In un sistema che funziona, chi non lavora e non ha rendite passive è povero o rischia di diventarlo. Un ragionamento estremamente elementare, che si scontra con un cortocircuito dei nostri tempi. Al giorno d’oggi non è più vera in maniera assoluta neanche l’equazione delle maggiori ore di lavoro che equivalgono a un maggior stipendio.

L’Istituto di statistica fornisce una definizione di rischio di povertà per gli occupati dai 18 anni in su. Lo si calcola all’interno di famiglie con reddito netto equivalente inferiore a una soglia relativa. Si tratta del 60% della mediana della distribuzione individuale del reddito medio equivalente.

In parole povere, si fa riferimento al reddito mediano annuo in Italia, che nel biennio 2021-2022 si è attestato a 26.979 euro netti per famiglia. Il 60% corrisponde a 16.187 euro, ovvero 1.245 euro netti per 13 mensilità. Ecco la matematica dell’indigenza in questo Paese.

Un’analisi su tali dati, condotta da Money, evidenzia come il pericolo maggiore sia ovviamente per i nuclei composti da un solo membro lavorativo. La situazione cambia in caso di nuclei in cui più soggetti concorrono a generare reddito. In questi casi si tende a superare la soglia di povertà, pari a 16.187 euro annui, ma nelle pieghe del sistema ci si ritrova a osservare chi svolge impieghi full time, ben mascherati, per portare a casa, in due, una somma non molto superiore.

Povertà in Italia: i segnali

In queste statistiche trova ampio spazio l’analisi della questione meridionale. Le famiglie più in difficoltà sono infatti al Sud. L’ultimo rapporto Istat non può che confermare le differenze geografiche. Nel 2023 al Nord è rimasta stabile l’incidenza della povertà assoluta a livello familiare: 8,0%. Al Sud è più alta sia a livello familiare che a livello individuale: rispettivamente 10,3 e 12,1%.

Un fattore sintomatico di povertà è dato dalla grave deprivazione materiale. Si può parlare di condizione di indigenza quando si verificano almeno 4 segnali su 9:

  • bollette in arretrato;
  • affitto in arretrato;
  • mutuo in arretrato;
  • rata prestito in arretrato;
  • incapacità di riscaldare adeguatamente l’abitazione;
  • incapacità di sostenere spese impreviste di 800 euro.

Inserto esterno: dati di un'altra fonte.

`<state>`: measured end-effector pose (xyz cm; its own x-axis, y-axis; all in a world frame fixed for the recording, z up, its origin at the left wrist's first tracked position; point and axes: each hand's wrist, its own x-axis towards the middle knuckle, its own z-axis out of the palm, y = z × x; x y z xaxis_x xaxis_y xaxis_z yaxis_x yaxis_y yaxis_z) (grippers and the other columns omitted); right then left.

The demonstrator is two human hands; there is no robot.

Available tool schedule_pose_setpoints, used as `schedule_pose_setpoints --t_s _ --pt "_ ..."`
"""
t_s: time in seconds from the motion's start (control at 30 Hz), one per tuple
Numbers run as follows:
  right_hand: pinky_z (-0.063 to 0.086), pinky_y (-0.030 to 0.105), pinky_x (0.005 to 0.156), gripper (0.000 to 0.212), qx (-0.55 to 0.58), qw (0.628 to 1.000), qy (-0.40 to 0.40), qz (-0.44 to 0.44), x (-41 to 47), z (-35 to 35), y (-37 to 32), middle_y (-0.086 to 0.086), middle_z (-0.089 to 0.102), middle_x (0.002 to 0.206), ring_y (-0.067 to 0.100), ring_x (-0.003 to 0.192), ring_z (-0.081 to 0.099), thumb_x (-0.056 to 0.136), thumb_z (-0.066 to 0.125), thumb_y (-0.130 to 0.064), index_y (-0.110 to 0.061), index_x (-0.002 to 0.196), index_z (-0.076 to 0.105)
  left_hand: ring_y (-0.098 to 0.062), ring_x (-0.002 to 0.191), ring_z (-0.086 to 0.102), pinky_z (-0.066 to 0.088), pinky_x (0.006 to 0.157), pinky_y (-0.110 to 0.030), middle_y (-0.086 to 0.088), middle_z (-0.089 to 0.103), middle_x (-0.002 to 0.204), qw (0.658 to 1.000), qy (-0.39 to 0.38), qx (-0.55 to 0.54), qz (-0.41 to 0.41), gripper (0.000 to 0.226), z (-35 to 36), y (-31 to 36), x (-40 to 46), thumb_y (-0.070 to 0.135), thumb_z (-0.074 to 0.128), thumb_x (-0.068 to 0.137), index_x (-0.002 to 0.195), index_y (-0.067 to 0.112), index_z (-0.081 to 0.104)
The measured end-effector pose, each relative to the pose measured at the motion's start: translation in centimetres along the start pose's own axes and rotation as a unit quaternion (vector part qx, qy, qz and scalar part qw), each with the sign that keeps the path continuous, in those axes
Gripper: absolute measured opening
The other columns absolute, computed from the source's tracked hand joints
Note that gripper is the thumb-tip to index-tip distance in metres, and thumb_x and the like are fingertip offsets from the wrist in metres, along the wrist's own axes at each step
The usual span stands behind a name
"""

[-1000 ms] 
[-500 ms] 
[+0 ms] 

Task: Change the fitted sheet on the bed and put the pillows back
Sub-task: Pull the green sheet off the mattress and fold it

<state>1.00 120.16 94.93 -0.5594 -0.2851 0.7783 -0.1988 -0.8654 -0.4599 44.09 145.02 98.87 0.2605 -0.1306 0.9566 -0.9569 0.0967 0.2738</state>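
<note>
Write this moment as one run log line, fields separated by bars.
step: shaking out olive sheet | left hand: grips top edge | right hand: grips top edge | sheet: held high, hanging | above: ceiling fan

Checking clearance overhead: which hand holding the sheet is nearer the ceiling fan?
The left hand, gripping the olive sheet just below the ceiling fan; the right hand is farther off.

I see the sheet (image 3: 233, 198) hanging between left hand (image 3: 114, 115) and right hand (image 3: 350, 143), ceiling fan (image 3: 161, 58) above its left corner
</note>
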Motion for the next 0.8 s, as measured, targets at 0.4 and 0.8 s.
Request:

In questo quadro trovano spazio poi anche privazioni come:

  • non potersi permettere un pasto adeguato almeno una volta ogni due giorni (proteine della carne, del pesce o equivalente vegetariano);
  • non potersi concedere una settimana di vacanza all’anno lontano da casa;
  • non poter comprare un Tv a colori;
  • non poter comprare una lavatrice;
  • non potersi permettere un’automobile;
  • non potersi permettere un telefono.